Why do researchers serum starve the cells before studying the molecular event in a cell line. I am planning to look at the Insulin signalling events in skeletal muscle cell lines, should I serum starve them before stimulation with insulin?
Serum contains numerous kinds of growth factors and cytokines which contribute to the activation of the signal pathways related to survival and proliferation of the cells of interest. For instance, if you would try to investigate into the susceptibility to EGFR activation between the different types of cells or the cells under the different conditions (e.g. hypoxia v.s. normoxia), you have to use serum-free medium and EGF-containing serum-free medium.
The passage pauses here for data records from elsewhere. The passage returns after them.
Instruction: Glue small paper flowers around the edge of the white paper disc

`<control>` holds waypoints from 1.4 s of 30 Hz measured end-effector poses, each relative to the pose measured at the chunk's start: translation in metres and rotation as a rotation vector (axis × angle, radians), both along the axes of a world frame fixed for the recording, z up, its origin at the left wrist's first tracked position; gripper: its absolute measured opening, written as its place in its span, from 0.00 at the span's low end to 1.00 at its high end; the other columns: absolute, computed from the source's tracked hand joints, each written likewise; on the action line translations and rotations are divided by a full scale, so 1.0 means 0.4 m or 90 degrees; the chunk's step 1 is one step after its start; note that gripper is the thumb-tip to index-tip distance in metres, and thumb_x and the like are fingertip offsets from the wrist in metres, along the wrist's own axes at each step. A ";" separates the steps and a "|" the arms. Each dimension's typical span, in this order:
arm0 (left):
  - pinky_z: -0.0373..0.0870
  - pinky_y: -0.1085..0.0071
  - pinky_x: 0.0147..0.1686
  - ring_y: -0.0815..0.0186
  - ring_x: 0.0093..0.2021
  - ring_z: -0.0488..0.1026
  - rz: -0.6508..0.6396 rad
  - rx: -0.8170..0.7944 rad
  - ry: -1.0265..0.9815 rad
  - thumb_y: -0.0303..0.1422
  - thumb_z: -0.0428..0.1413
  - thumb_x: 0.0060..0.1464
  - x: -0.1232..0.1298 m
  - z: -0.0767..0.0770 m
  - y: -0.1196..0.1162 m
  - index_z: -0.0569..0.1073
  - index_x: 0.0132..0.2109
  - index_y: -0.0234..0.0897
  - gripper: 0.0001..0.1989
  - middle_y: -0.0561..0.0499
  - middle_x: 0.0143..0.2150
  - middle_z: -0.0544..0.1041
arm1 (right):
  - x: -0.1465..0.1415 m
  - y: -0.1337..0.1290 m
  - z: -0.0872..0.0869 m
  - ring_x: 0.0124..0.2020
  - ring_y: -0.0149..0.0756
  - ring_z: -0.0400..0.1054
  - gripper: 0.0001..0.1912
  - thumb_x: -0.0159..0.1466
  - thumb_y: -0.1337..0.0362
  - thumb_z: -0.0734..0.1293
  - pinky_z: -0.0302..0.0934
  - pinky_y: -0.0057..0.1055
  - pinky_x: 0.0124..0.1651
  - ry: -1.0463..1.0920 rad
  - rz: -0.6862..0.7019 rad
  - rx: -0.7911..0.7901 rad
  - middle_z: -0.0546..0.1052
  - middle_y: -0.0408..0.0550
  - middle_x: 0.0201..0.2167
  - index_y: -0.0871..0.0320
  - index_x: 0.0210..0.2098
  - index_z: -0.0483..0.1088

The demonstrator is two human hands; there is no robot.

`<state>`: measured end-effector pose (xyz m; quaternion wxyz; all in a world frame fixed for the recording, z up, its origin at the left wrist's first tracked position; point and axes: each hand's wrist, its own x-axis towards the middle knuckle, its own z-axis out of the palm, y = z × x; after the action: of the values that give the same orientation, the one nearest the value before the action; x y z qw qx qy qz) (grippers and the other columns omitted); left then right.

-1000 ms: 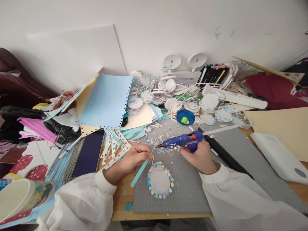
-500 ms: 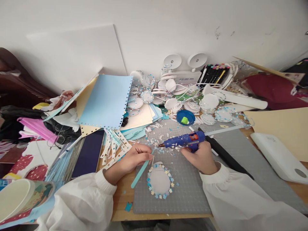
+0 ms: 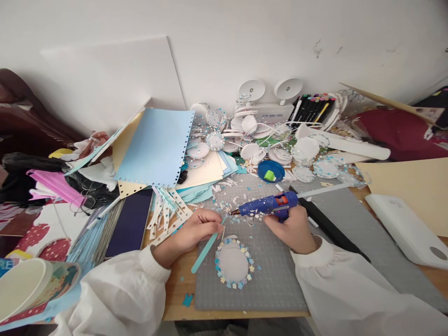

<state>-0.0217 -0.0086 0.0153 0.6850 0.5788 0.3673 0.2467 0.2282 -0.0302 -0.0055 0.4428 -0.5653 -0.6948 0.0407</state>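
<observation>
My left hand (image 3: 201,229) is closed in a pinch around a flat teal stick (image 3: 204,254), which slants down toward the mat's near left. Gripped by its handle in my right hand (image 3: 292,228) is a blue hot glue gun (image 3: 268,205), its nozzle pointing left at the upper end of the stick. Bits of paper cling to the gun's body. Below and between my hands, a white disc (image 3: 233,263) lies on the grey cutting mat (image 3: 276,284), ringed with small blue, white and cream paper shapes. Whether nozzle and stick touch, I cannot tell.
Behind the hands sit a blue lid (image 3: 271,171) with a green piece and a heap of decorated white discs (image 3: 304,149). Punched blue paper (image 3: 156,147) and a dark phone (image 3: 129,223) are at left. A black rod (image 3: 332,228) and a white device (image 3: 406,228) lie right.
Both hands, the stick and the glue gun hold nearly the same positions. The whole view has shifted very slightly.
</observation>
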 end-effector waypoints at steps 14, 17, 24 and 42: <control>0.41 0.72 0.19 0.76 0.16 0.47 0.012 -0.004 -0.008 0.34 0.57 0.47 0.003 0.002 -0.001 0.58 0.17 0.35 0.18 0.59 0.14 0.52 | 0.001 -0.004 0.004 0.15 0.34 0.65 0.04 0.50 0.63 0.66 0.61 0.28 0.22 -0.060 -0.030 0.030 0.70 0.40 0.15 0.56 0.24 0.66; 0.40 0.72 0.19 0.75 0.16 0.47 0.014 -0.016 -0.017 0.34 0.57 0.46 0.002 0.002 -0.001 0.58 0.16 0.36 0.18 0.59 0.14 0.51 | 0.001 -0.003 0.004 0.15 0.33 0.65 0.04 0.50 0.63 0.66 0.61 0.29 0.24 -0.051 -0.056 0.048 0.69 0.39 0.15 0.55 0.25 0.65; 0.49 0.72 0.23 0.74 0.16 0.50 -0.001 -0.033 -0.124 0.33 0.56 0.46 -0.017 -0.001 0.000 0.64 0.16 0.35 0.15 0.59 0.11 0.52 | 0.032 0.032 -0.034 0.28 0.45 0.71 0.17 0.57 0.50 0.66 0.62 0.36 0.31 -0.080 -0.259 -0.013 0.75 0.50 0.25 0.58 0.35 0.70; 0.53 0.72 0.25 0.72 0.19 0.57 0.060 -0.092 -0.181 0.35 0.55 0.46 -0.004 0.016 -0.002 0.55 0.14 0.36 0.21 0.58 0.12 0.49 | 0.054 -0.005 -0.033 0.38 0.51 0.65 0.14 0.55 0.62 0.66 0.61 0.47 0.44 -0.200 -0.213 -0.016 0.69 0.54 0.34 0.59 0.39 0.61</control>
<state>-0.0234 -0.0094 0.0218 0.7577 0.4690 0.3102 0.3312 0.2498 -0.0322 -0.0189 0.3226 -0.6776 -0.6511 -0.1133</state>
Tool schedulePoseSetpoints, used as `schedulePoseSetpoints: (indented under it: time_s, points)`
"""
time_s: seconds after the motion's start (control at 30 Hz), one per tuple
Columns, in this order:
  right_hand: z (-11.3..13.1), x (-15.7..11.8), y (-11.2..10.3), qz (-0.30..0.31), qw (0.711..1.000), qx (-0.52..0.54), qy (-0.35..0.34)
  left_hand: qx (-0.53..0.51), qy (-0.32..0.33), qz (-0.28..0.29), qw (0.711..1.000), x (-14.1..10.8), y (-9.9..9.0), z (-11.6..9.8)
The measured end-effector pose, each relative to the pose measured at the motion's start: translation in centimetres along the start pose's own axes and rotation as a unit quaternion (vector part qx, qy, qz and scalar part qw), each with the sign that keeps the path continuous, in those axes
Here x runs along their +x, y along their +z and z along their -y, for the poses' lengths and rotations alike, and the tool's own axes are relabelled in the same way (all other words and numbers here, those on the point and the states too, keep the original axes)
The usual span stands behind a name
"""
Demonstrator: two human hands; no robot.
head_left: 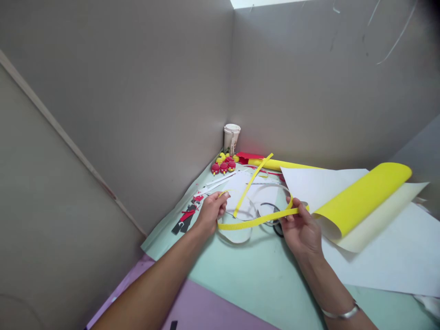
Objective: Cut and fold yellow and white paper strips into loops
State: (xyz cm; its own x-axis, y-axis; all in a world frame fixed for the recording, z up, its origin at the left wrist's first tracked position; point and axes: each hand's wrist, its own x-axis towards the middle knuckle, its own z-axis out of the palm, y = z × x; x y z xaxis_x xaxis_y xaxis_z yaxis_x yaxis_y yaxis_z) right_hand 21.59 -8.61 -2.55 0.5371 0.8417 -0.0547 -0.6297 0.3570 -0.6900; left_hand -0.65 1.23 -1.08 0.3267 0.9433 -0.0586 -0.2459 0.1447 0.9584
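Observation:
A long yellow corrugated paper strip [250, 223] stretches between my hands, with its end sections curled into loops showing a pale underside. My left hand [212, 211] is closed in a pinch on one part of it. On the other side my right hand [304, 233] grips the strip between thumb and fingers, palm partly turned up. Behind the held strip lies another yellow strip [253, 184], set diagonally over white paper [233, 196]. A black ring-like coil [278, 230] shows beside my right fingers, partly hidden by them.
Several small red and yellow rolled-paper pieces [223, 167] sit in the corner by a lidded paper cup [232, 137]. Black and red scraps [185, 219] lie at left. A half-rolled yellow sheet [371, 199] rests on white sheets [388, 256] at right. Grey panels [178, 91] enclose the table.

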Motion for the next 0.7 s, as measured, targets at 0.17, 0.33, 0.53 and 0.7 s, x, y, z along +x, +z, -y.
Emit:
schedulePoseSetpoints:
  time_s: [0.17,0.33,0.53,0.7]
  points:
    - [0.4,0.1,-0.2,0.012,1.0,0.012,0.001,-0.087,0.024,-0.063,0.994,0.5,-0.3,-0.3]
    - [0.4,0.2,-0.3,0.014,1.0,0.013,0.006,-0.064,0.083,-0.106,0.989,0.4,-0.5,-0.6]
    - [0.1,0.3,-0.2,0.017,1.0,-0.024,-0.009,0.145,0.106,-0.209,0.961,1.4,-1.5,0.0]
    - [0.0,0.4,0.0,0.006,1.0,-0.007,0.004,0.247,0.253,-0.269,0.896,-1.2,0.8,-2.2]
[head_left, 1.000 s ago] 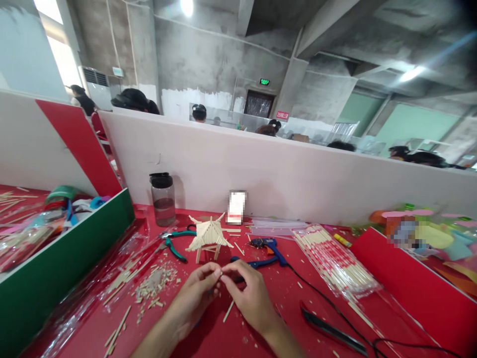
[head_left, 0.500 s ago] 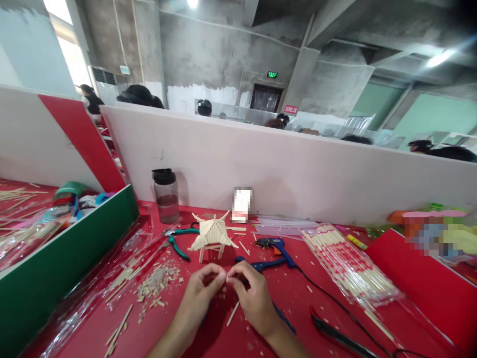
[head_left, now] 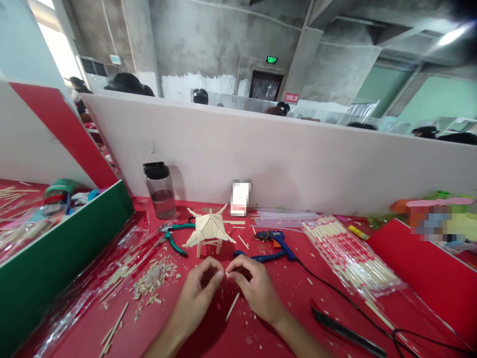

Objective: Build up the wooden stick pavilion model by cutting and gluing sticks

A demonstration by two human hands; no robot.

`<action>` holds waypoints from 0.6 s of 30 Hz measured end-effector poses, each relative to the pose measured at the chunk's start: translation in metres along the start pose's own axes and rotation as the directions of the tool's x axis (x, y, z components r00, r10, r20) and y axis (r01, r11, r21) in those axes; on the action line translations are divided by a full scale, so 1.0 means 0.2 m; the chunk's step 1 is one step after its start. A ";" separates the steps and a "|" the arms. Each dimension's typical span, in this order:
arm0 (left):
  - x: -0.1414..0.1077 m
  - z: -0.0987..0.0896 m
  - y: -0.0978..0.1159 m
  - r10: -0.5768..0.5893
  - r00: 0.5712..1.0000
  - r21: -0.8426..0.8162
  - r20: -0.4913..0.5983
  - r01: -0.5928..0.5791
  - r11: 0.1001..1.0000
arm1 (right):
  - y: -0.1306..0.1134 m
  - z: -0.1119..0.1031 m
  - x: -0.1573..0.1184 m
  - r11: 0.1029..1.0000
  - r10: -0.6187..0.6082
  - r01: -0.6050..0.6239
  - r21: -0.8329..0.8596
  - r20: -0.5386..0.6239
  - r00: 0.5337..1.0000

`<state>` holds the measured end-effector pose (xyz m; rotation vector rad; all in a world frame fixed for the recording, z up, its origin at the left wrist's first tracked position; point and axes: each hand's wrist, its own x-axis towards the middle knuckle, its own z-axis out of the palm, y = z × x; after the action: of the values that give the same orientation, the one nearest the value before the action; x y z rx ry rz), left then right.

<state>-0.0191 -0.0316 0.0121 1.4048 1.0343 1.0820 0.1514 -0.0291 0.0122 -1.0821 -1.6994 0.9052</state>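
My left hand (head_left: 201, 291) and my right hand (head_left: 257, 288) meet above the red table, thumbs and forefingers pinched tip to tip. Something small and pale, too tiny to make out, shows at the fingertips. Just beyond them stands a little pavilion model (head_left: 210, 231) built of thin wooden sticks, with a sloping roof and legs. To its left lie green-handled pliers (head_left: 177, 238). A blue glue gun (head_left: 285, 246) with a black cord rests to the right. One loose stick (head_left: 232, 306) lies beneath my hands.
Wood scraps (head_left: 156, 278) are heaped on the left. A water bottle (head_left: 160, 191) stands by the white partition (head_left: 298, 164). Bagged sticks (head_left: 350, 253), a black-bladed tool (head_left: 346, 330) and a red divider (head_left: 425, 278) lie right; a green divider (head_left: 74, 248) is left.
The view has shifted slightly, so the table items sit a little differently in the picture. Both hands keep their fingertip pinch, with only slight finger movement.
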 end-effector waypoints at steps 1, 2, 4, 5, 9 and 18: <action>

After all, serum contains several factors to influence on EGFR signal pathway other than EGF ligand, and further, you have to note that signal pathway is always cross-talked with other signal pathways by negative feedback or compensatory activation machinery (e.g. sustained EGFR activation down-regulates the expression level of EGFR itself, while it can also activate mTOR signaling).
That is why you have to perform serum starvation before adding insulin, otherwise you cannot obtain the exact data on the time/ concentration-dependent insulin/ IGF-1-mTOR signal activation. How long you have to put the skeletal muscle cell lines under serum starvation before adding insulin to serum-free medium, and how much concentration or how long you have to treat them with insulin, largely depends on the cell context, so that you have to perform trial and error-like experiments.
Serum starvation may be useful to eliminate the influence of insulin that will inevitably be present in the serum. If you use a sensitive assay for insulin measurement, you can determine the exact amount. An additional variability can come from differences in amounts of insulin present in different batches of serum.
Serum starvation also brings all cells to phase of growth arrest thereby equalising all cells into the same phase of cell cycle.This enables pronounced effect following treatment with growth signals.